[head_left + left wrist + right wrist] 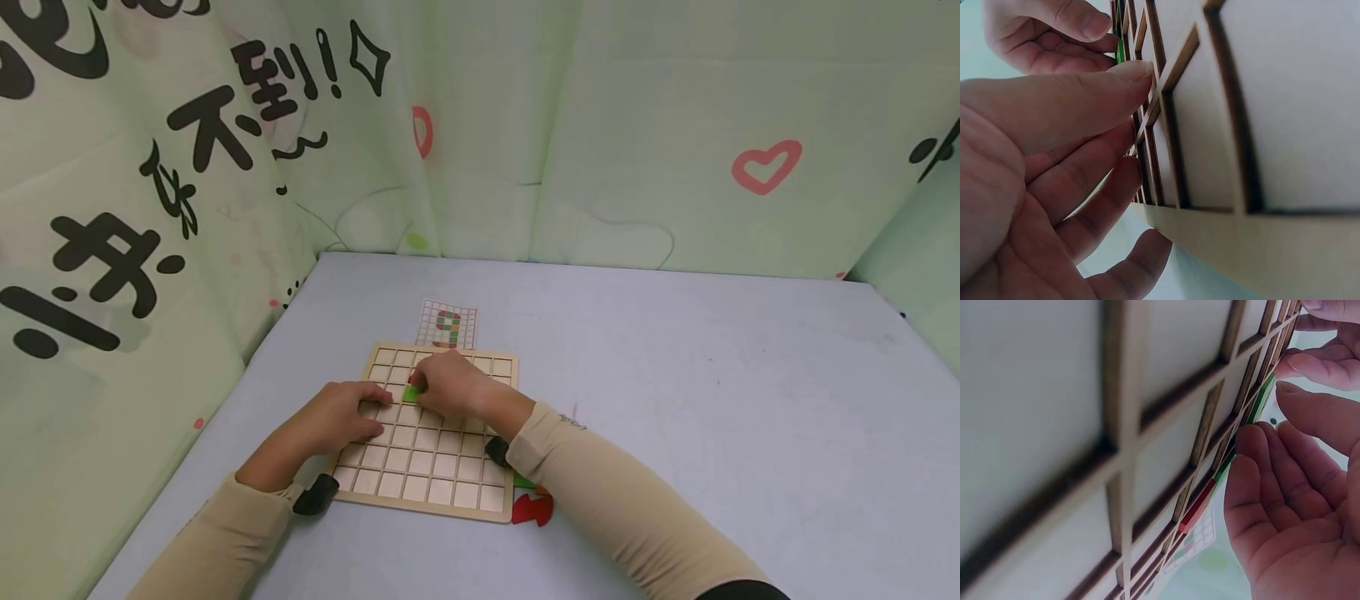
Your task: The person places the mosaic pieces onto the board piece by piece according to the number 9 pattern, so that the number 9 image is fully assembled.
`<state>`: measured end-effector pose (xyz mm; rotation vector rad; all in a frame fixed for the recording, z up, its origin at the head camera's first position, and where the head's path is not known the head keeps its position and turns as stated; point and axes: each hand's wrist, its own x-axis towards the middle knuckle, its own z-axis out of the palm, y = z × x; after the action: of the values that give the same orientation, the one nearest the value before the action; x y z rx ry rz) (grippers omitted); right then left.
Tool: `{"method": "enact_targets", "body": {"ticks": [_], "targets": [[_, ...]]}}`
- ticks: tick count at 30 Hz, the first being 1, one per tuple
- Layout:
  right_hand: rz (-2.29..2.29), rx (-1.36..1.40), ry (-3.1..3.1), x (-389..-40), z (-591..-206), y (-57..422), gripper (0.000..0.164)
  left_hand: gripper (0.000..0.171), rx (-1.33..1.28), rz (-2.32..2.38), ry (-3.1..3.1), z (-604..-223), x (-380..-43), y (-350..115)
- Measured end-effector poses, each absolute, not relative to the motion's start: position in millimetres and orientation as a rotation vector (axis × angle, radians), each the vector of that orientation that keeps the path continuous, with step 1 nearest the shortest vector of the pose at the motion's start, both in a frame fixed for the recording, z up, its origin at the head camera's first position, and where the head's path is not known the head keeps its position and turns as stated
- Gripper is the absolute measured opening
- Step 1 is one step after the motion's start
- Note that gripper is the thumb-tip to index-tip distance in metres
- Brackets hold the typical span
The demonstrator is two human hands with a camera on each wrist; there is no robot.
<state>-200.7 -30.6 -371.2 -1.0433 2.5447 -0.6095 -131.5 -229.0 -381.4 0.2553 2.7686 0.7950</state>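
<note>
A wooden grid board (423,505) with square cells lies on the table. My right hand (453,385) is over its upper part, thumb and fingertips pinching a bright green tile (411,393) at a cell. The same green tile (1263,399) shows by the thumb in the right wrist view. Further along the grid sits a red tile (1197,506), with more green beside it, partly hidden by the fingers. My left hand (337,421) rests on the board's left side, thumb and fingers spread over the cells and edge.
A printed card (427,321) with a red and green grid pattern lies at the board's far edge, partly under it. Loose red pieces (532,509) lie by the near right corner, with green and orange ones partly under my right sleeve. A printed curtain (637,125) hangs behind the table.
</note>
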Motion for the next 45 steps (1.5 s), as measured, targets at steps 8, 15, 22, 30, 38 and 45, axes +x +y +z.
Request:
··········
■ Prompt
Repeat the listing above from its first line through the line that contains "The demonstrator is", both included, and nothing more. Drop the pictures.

■ Exercise response
[head_left + left wrist + right wrist] 
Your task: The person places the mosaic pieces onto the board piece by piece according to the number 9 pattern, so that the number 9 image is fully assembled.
`<state>`: measured end-effector pose (xyz mm; rotation vector rad; all in a frame fixed for the recording, z up, its origin at the head camera's first position, and where the head's path is not known the head keeps its position and turns as stated; point and axes: each hand's wrist, its own x-axis towards the middle knuckle, its own z-axis out of the palm, y = z × x; after the action: of the values that give the same orientation, the one nearest the value before the action; x y z rx ry rz) (grippers omitted); right then left.
Tool: `{"method": "enact_targets", "body": {"ticks": [_], "targets": [[_, ...]]}}`
- ticks: tick count at 30 Hz, the first being 1, one per tuple
- Layout:
  right_hand: rz (-2.29..2.29), rx (-1.36..1.40), ry (-3.1..3.1), x (-389..-40), z (-591..-206), y (-57..422), gripper (0.000..0.164)
  left_hand: gripper (0.000..0.171), rx (-1.33..1.28), rz (-2.32..2.38), ry (-3.1..3.1), z (-604..-223), x (-380..-43), y (-350..115)
- Measured end-effector poses, each absolute, not relative to the motion's start: position in millimetres and orientation as a rotation vector (axis × angle, radians), each the vector of that orientation that keeps the path continuous, with step 1 nearest the shortest vector of the pose at the motion's start, both in a frame fixed for the recording, z up, its origin at the head camera's first position, and where the head's path is not known the head keeps its position and turns as stated
- Gripper is the absolute measured opening
- Step 1 is one step after the motion's start
- Note that gripper is the thumb-tip to index-tip distance in metres
- Brackets hold the typical span
The demonstrator is two human hands with a camera on each wrist; there is no robot.

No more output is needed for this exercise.